» **What you have to do**
Set down the listing again, word for word.

++++ Supplied information

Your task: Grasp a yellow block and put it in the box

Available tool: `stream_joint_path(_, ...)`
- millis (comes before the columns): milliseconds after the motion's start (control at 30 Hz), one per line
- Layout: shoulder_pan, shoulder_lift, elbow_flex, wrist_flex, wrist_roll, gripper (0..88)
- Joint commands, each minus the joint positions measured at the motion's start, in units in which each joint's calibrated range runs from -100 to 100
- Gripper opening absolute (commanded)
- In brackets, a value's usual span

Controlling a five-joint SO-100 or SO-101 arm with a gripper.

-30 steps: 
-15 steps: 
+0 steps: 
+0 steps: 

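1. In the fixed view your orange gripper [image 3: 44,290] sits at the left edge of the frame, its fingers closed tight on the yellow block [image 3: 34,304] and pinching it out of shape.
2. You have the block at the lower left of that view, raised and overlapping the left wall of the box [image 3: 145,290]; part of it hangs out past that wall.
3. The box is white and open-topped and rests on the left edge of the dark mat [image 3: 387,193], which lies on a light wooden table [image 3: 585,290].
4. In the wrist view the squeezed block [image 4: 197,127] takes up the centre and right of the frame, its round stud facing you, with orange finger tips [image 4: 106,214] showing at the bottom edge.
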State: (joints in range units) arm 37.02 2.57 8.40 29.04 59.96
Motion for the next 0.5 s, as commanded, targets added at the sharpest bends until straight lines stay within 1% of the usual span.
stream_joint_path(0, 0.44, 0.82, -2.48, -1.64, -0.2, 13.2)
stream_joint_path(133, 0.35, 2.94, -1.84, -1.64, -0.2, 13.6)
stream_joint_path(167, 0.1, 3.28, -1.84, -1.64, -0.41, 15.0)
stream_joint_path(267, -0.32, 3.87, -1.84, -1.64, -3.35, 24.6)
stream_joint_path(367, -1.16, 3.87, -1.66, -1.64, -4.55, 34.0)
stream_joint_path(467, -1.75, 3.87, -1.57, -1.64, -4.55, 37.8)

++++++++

» **Answer to the problem**
Your task: Grasp a yellow block and put it in the box

Available tool: `stream_joint_path(_, ...)`
- millis (comes before the columns): milliseconds after the motion's start (control at 30 Hz), one per line
- Layout: shoulder_pan, shoulder_lift, elbow_flex, wrist_flex, wrist_roll, gripper (0..88)
- Joint commands, each minus the joint positions measured at the motion's start, in units in which each joint's calibrated range runs from -100 to 100
- Gripper opening absolute (commanded)
- In brackets, a value's usual span

Controlling a five-joint SO-100 or SO-101 arm with a gripper.

-30 steps: 
-15 steps: 
+0 steps: 
+0 steps: 

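1. In the fixed view your orange gripper [image 3: 44,290] sits at the left edge of the frame, its fingers closed tight on the yellow block [image 3: 34,304] and pinching it out of shape.
2. You have the block at the lower left of that view, raised and overlapping the left wall of the box [image 3: 145,290]; part of it hangs out past that wall.
3. The box is white and open-topped and rests on the left edge of the dark mat [image 3: 387,193], which lies on a light wooden table [image 3: 585,290].
4. In the wrist view the squeezed block [image 4: 197,127] takes up the centre and right of the frame, its round stud facing you, with orange finger tips [image 4: 106,214] showing at the bottom edge.
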State: (joints in range units) arm 37.02 2.57 8.40 29.04 59.96
Motion for the next 0.5 s, as commanded, targets added at the sharpest bends until straight lines stay within 1% of the usual span.
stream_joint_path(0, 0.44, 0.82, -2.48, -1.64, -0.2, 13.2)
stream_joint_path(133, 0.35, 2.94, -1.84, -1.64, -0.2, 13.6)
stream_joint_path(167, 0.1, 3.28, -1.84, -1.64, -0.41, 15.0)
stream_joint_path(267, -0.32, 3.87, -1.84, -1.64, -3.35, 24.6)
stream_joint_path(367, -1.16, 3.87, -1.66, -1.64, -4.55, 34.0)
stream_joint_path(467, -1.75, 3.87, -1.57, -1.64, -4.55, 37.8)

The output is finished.